Après imagerie FFOCT, les échantillons de côlon ont été fixés dans du paraformaldéhyde à 4% dans du PBS pendant 3 h à température ambiante, lavés et stockés dans du PBS NaN3 (1 g par litre) jusqu'à utilisation. La perméabilisation a été obtenue en incubant les tissus pendant 48 h à 36 h dans du PBS NaN3 additionné de 10 % de sérum de cheval, 3 % de triton X100 et 0,05 % de saponine à 4 °C sous agitation. Ensuite, les échantillons ont été incubés pendant 24h dans un tampon perméabilisé avec des anticorps primaires anti-Hu (anticorps monoclonal humain à 1:500, cadeau) et anti-S100b (polyclonal de lapin à 1:3, Dako Agilent, Santa Clara, USA) à température ambiante sous agitation. Après lavage, les échantillons ont été incubés pendant 5 h dans un tampon perméabilisé avec des anticorps secondaires chèvre anti-lapin Cy5 dilué au 1:500 (Jackson Immuno Research, Cambridge House, UK) et âne anti-humain Cy3 dilué au 1/500 (Jackson Immuno Research ) à température ambiante sous agitation. Après lavage, une contre-coloration nucléaire a été effectuée pendant 10 min à température ambiante, à l'aide de DAPI (1:1000 dans du PBS Sigma-Aldrich, Saint Louis, États-Unis) et les échantillons ont été montés entre la lame et la lame de couverture avec un milieu de montage antifading (Prolong gold antifade, Thermofisher , Waltham, États-Unis).

Les échantillons ont été visualisés à l'aide de l'AxioZoom.V16 fluorescent (Zeiss, Marly le Roi, Fr) associé à Apotome2. Des images confocales ont également été obtenues à l'aide du microscope confocal Nikon A1 RSi (Nikon SAS, Champigny sur Marne, Fr) avec deux objectifs 60x et 20x.

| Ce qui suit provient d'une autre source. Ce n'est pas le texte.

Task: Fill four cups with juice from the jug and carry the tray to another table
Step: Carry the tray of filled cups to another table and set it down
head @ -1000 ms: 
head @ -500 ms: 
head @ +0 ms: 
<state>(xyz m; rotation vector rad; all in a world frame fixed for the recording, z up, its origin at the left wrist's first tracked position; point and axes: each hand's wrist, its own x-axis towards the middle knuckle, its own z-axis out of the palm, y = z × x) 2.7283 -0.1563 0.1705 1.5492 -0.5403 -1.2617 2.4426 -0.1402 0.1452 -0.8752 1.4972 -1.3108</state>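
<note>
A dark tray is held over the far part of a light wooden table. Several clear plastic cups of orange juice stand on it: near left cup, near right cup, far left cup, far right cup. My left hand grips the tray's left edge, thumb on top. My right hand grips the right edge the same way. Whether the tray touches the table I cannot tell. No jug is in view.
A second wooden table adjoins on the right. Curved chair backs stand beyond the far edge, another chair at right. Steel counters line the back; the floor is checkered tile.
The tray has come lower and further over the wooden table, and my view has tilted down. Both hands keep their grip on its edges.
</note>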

Les images de FFOCT et d'apotome ont été alignées à l'aide du plugin "Align Image by line ROI" T. 3D D-FFOCT (logiciel Fiji)47 tandis que les images confocales 3D ont été alignées à l'aide du logiciel ICY48 comme décrit ci-dessous.

Les images de D-FFOCT ont été alignées à l'aide de ec-clemv244 sous ICY.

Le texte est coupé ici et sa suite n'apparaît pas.